7)実行にあたり障害になるのもがないか?
あらたな取組みを行う場合、いま抱えている業務の中にそれが追加される、というケースが殆どだと思います。そして、この場合、障害が発生する事が多くなります。
例えば、「今の仕事が間に合わなくなるけど、どうするのか?」「優先順位はどうするのか?」・・といった内容です。この点を、曖昧にすると実際の行動に繋がらなかったり、現状の業務に支障が出たりします。
このため、予め障害の回避策を盛り込んでおくか、業務を依頼する際に想定される障害について十分に意見交換する必要があります。

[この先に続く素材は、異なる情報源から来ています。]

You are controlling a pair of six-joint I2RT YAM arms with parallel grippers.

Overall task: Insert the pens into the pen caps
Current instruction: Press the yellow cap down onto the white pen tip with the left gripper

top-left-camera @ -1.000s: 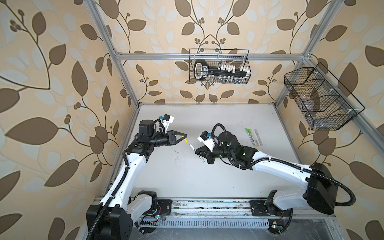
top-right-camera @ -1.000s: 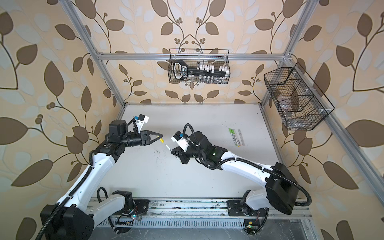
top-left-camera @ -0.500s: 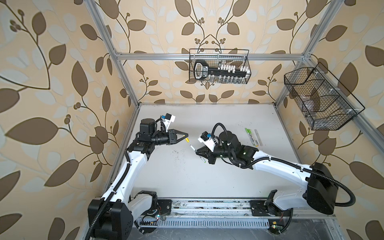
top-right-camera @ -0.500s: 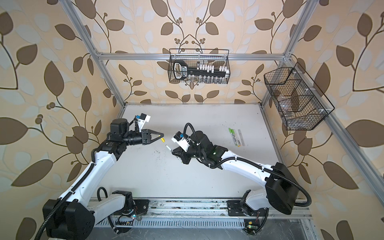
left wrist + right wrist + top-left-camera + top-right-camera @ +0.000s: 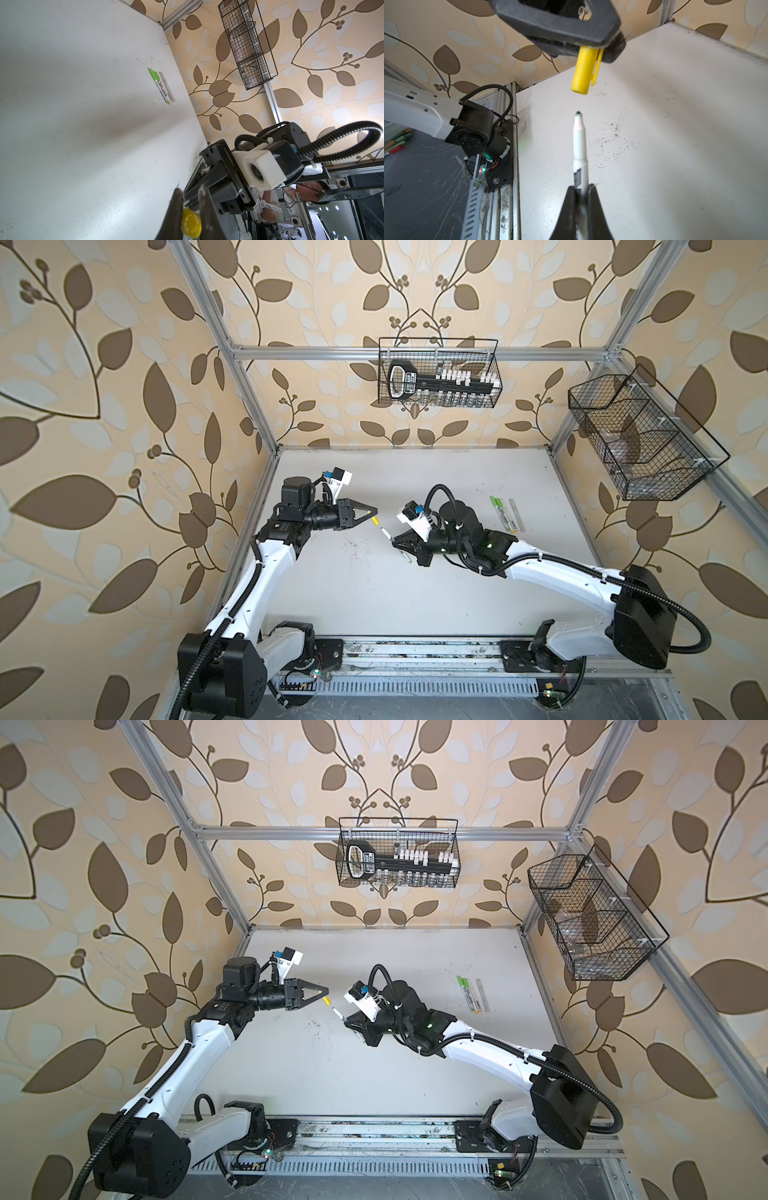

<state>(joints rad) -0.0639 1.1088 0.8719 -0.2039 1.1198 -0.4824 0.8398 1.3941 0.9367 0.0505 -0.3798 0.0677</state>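
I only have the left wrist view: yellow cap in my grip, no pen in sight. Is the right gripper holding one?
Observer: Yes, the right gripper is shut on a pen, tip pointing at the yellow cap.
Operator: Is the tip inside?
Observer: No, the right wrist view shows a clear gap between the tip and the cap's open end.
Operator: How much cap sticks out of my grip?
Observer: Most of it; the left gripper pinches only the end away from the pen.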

以上、文章化するにあたり、その中に含めた方がよい7つの情報について説明してきましたが、如何でしたでしょうか?
文字や文章にする過程で、曖昧な点に気付けます、不足している点に気付けます、矛盾点にも気付けます。また、伝える過程でディスカッションも活発になります、記憶にも記録にも残ります、チェックやフォローもしやすくなります。
一方で、口頭だけの曖昧な指示や不毛な打合せは、持続的な行動に繋がりにくく、経営上の生産性を著しく低下させます。
貴社では、文字や文書にする習慣、企業文化はあるでしょうか?
生産性を向上するために、社内の活動を一度見直してみるとよいでしょう。